An official with British Jewry’s leading representative body sharply denounced last week’s meeting in London between Labour Party leader Jeremy Corbyn and the co-founder of an international anti-Israel student group, saying it amounted to “two steps back” in the battle against antisemitism.
Referring to Corbyn’s attendance at an event celebrating the publication of a book by Students for Justice in Palestine (SJP) founder Dr. Hatem Bazian, Board of Deputies of British Jews Vice President Mari van der Zyl told The Algemeiner on Friday that the move marks a departure from recent actions Labour has taken to combat Jew-hatred among its members.
“In a week when the Labour Party has produced a discussion document on how to confront antisemitism within its ranks, and Corbyn visited the Nazi concentration camp at Terezin, it is profoundly disappointing that he also saw fit to attend a book launch hosted by the Islamic Human Rights Commission (IHRC),” she said.

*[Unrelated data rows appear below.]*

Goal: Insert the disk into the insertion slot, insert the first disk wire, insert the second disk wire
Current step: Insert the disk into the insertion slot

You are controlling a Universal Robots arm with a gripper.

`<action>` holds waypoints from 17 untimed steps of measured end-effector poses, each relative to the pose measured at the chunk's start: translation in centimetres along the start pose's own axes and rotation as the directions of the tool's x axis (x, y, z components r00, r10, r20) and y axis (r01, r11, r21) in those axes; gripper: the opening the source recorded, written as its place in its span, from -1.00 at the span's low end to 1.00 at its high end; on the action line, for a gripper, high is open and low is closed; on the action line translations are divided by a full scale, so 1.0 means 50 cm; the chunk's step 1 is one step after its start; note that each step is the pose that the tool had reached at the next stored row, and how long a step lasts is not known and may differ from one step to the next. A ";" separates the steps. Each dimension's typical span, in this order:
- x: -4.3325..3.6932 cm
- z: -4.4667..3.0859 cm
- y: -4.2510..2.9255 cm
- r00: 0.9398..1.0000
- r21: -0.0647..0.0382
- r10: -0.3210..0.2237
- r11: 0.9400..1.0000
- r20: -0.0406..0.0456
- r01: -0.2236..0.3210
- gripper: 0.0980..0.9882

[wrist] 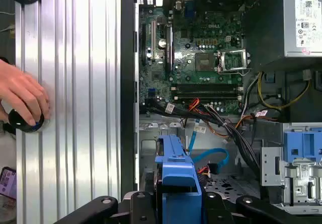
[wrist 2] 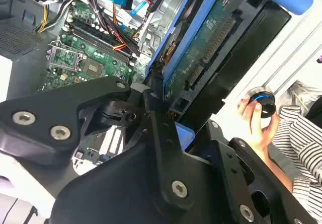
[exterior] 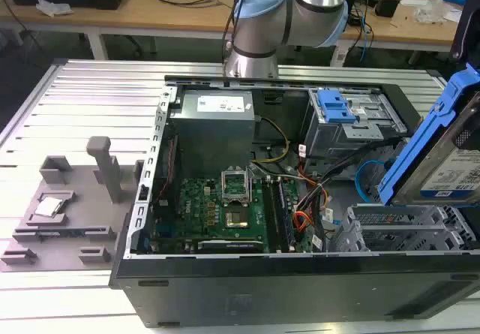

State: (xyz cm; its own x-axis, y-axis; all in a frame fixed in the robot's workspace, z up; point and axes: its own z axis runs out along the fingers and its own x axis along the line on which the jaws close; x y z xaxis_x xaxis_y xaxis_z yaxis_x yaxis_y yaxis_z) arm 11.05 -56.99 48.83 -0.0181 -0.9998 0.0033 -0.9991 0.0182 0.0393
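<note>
Gripper [wrist: 178, 205] clenched on disk [exterior: 444, 165], blue carrier pinched between fingers. Disk hangs tilted, long axis steep. Slot [exterior: 409, 229] sits just below fingers, bays horizontal. Disk not yet in.

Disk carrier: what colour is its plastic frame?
Bright blue; the disk carrier shows best in the exterior view.

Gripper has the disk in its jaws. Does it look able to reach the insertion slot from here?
Probably yes. The gripper holds the disk tilted just above the insertion slot, nothing visible between them. The second disk wire and first disk wire lie aside, toward the motherboard.
</note>
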 end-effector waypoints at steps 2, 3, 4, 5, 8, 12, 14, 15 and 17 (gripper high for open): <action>0.000 0.006 0.001 1.000 0.000 0.000 1.000 0.000 0.000 -0.40; 0.000 0.013 0.001 1.000 0.000 0.000 1.000 0.000 0.000 -0.40; 0.000 0.016 0.001 1.000 0.000 0.000 1.000 0.000 0.000 -0.40; 0.000 0.019 0.001 1.000 0.000 0.000 1.000 0.000 0.000 -0.40; 0.000 0.024 0.001 1.000 0.000 0.000 1.000 0.000 0.000 -0.40; 0.000 0.029 0.001 1.000 0.000 0.000 1.000 0.000 0.000 -0.40; 0.000 0.033 0.001 1.000 0.000 0.000 1.000 0.000 0.000 -0.40; 0.000 0.036 0.000 1.000 0.000 0.000 1.000 0.000 0.000 -0.40; 0.000 0.041 0.000 1.000 0.000 0.000 1.000 0.000 0.000 -0.40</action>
State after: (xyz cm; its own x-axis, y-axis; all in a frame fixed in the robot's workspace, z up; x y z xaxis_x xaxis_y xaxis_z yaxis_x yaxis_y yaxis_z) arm 10.95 -56.99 46.78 -0.0181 -0.9998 0.0033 -0.9991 0.0182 0.0393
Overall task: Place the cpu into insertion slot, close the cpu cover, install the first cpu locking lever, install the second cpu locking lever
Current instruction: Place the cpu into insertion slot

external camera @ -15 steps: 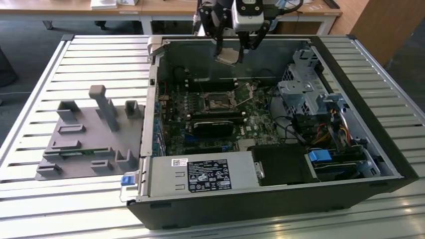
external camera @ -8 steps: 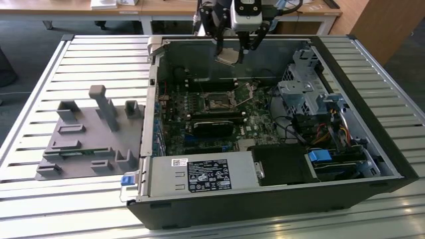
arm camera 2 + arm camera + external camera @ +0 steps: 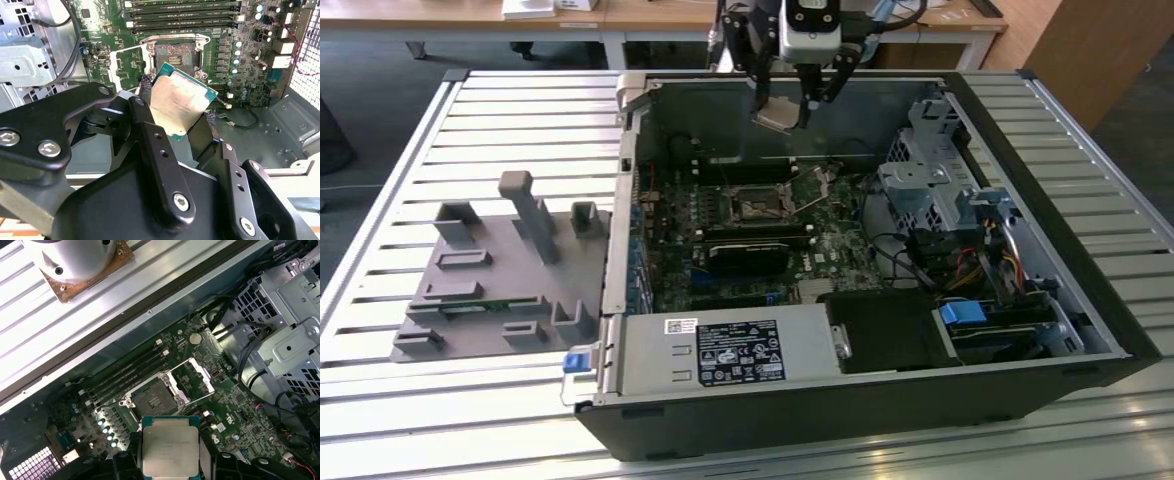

The IHRC, Van der Zyl said, is responsible for organizing “Al Quds Day” in Britain, an annual display of hatred for Israel and support for terror movements, such as Hezbollah. The organization is also the same group that “gave its ‘Islamophobe of the Year’ award to the murdered staff of Charlie Hebdo — two months after they were butchered — and whose Genocide Memorial Day is deliberately timed to undermine Holocaust Memorial Day,” she said.
“We call on Corbyn to immediately disavow this disgraceful organization,” she added.
Jennifer Gerber, director of Labour Friends of Israel, said it was “strange” that Corbyn “would think it’s appropriate to attend an event organized by a group that says the party he leads is ‘indebted to Jewish financiers with Zionist leanings.’ We hope in the future Corbyn will think more carefully about the organizations he associates himself with.”
According to British watchdog the Campaign Against Antisemitism, “For a man who leads Her Majesty’s Opposition to take time out of his onerous schedule to meet Hatem Bazian in public is unmistakable in its symbolism and signalling: the leopard not only does not change its spots, but is parading them for [Labour Deputy Leader] Tom Watson [who recently strongly denounced antisemitism] and the Jewish community to behold.”
As reported by The Algemeiner, Corbyn met with Bazian on Tuesday evening, during a promotional lecture for the UC Berkeley professor’s new anti-Israel book, Palestine...It Is Something Colonial. According to an IHRC summary of the event, Bazian spoke at length about the book, which calls for the re-framing of “the Palestine situation through the lens of settler colonialism.”
Bazian’s organization, SJP, has been at the center of numerous controversies on US college campuses. ABrandeis study published in October found that “one of the strongest predictors of perceiving a hostile climate towards Israel and Jews is the presence of an active SJP group on campus.”
For his part, Corbyn has been embroiled in several scandals over the years regarding his own anti-Israel views and affiliation with terror-sympathizers. In May, as The Algemeiner reported, then-British Prime Minister David Cameron called on Corbyn to explicitly retract a statement in which he referred to terror groups Hamas and Hezbollah as “friends.” Corbyn refused to comply.
Most recently, Corbyn has come under fire for hisfailure to properly address rampant Jew-hatred and antisemitic anti-Zionism within his own party. A Labour Party inquiry into these allegations was rejected by a leading UK antisemitism watchdog as a “meaningless whitewash.”